Et elle se mit à tourner sur elle-même à la recherche — assurément — d'une lampe. Traversant la pièce à pas rapides, elle alla ouvrir une armoire dans laquelle avaient été entreposés toute sorte de lumignons et de chandelles. Elle choisit un bougeoir et retourna près du feu pour y pencher sa trouvaille. La mèche de la bougie crépita et une petite flamme s'égailla à son extrémité. La femme tendit le bougeoir au sorcier qui s'en saisit avec un remerciement. Il s'apprêtait à quitter la cuisine lorsqu'elle lui demanda à nouveau :

— Vous voulez que je prévienne les écuries pour vous ? Les soldats sont déjà partis rejoindre mon seigneur.

— Non, absolument pas, répondit-il, comprenant qu'elle l'avait finalement reconnu. Je reste ici encore un moment. Dites-moi, quels sont tous ces bruits à l'étage ?

— Les clients partent, lui apprit l'hôtesse. Ils envoient mon mari réveiller l'écurie ou réserver une place dans un chariot. Certains voudraient manger avant de partir. Le soleil va bientôt se lever, il y aura du monde dans la salle. Si vous voulez casser la croûte en paix, je peux vous servir maintenant.

— C'est très aimable à vous, merci.

La femme alla chercher une écuelle, et la remplit de pain, de fromage et d'une louche de daube fumante. Elle lui dit de faire attention, lui tendit l'assiette, puis lui désigna un tabouret près de l'âtre. Il s'y assit et mangea avec appétit pendant que sa bienfaitrice faisait un sort à quelques légumes, à l'autre bout de la pièce. Une fois l'écuelle vidée, il la plaça dans un baquet et salua son hôtesse, quittant la cuisine avec son bougeoir. Remontant les étages, il se dirigea vers une chambre non loin de la sienne.
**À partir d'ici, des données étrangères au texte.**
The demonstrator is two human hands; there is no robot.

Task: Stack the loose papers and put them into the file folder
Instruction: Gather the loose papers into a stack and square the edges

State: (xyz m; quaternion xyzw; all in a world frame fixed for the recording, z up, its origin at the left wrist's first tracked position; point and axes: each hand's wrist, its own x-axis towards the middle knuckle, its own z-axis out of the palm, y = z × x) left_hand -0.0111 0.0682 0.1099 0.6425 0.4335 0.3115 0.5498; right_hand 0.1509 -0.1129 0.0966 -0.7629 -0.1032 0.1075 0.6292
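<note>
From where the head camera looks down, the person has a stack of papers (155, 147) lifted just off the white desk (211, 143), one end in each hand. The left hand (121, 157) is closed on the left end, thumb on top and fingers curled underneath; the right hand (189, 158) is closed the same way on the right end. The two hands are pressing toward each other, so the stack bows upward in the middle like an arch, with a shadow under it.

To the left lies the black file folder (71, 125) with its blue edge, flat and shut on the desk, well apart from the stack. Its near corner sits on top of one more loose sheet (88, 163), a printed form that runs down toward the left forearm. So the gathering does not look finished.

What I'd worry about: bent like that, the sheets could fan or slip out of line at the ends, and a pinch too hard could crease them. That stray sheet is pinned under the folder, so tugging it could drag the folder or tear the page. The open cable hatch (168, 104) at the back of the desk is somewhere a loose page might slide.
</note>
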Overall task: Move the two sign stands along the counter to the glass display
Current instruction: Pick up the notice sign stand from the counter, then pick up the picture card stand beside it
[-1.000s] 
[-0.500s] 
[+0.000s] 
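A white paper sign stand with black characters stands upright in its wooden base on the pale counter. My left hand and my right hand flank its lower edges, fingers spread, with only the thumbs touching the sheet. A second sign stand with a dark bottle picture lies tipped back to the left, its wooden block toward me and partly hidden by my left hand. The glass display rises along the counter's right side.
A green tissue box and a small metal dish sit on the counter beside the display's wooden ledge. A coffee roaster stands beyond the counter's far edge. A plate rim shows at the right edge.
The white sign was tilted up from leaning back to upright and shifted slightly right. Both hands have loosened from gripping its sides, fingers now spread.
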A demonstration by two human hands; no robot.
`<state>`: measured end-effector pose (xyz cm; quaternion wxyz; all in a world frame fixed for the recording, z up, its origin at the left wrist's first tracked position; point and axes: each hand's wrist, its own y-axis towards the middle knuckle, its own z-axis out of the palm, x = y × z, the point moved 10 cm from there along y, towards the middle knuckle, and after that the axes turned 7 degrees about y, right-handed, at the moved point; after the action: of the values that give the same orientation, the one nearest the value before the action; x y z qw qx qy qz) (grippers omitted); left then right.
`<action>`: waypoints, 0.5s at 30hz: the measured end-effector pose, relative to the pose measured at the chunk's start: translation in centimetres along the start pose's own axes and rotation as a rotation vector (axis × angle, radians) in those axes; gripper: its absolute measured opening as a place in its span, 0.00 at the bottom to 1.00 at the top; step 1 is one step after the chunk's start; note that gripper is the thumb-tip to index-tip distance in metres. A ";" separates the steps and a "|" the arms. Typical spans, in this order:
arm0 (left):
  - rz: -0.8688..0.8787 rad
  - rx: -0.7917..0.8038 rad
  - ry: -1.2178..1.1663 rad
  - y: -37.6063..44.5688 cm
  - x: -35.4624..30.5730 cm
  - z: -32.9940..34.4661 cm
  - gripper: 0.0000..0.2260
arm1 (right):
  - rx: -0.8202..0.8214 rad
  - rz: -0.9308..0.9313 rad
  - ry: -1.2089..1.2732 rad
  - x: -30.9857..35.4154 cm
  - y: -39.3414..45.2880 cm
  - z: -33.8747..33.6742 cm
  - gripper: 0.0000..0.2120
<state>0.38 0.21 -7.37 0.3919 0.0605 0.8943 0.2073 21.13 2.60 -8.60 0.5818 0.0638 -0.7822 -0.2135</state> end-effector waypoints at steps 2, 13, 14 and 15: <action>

Lorsqu'il poussa la porte, un noir de pois surgit devant lui. Inquiété par la pénombre immobile qui habitait la pièce, il craint un instant que quelque chose se fût passé pendant la nuit. Comme promener le bougeoir en l'air ne donnait rien, il se décida finalement à s'introduire et à s'enfermer dans la chambre. Il s'approcha doucement du lit. La couverture était pansue et pas un mouvement ne laissait deviner l'éveil. Finn comprit qu'on ne l'avait pas entendu entrer, et à bien y regarder, sa patiente avait la même position que la veille. Il poussa un soupir de dépit. Que devait-il faire maintenant ? Devant lui, Elke demeurait immobile, soigneusement pansée, ses membres noircis dissimulés sous une tunique trop grande pour elle.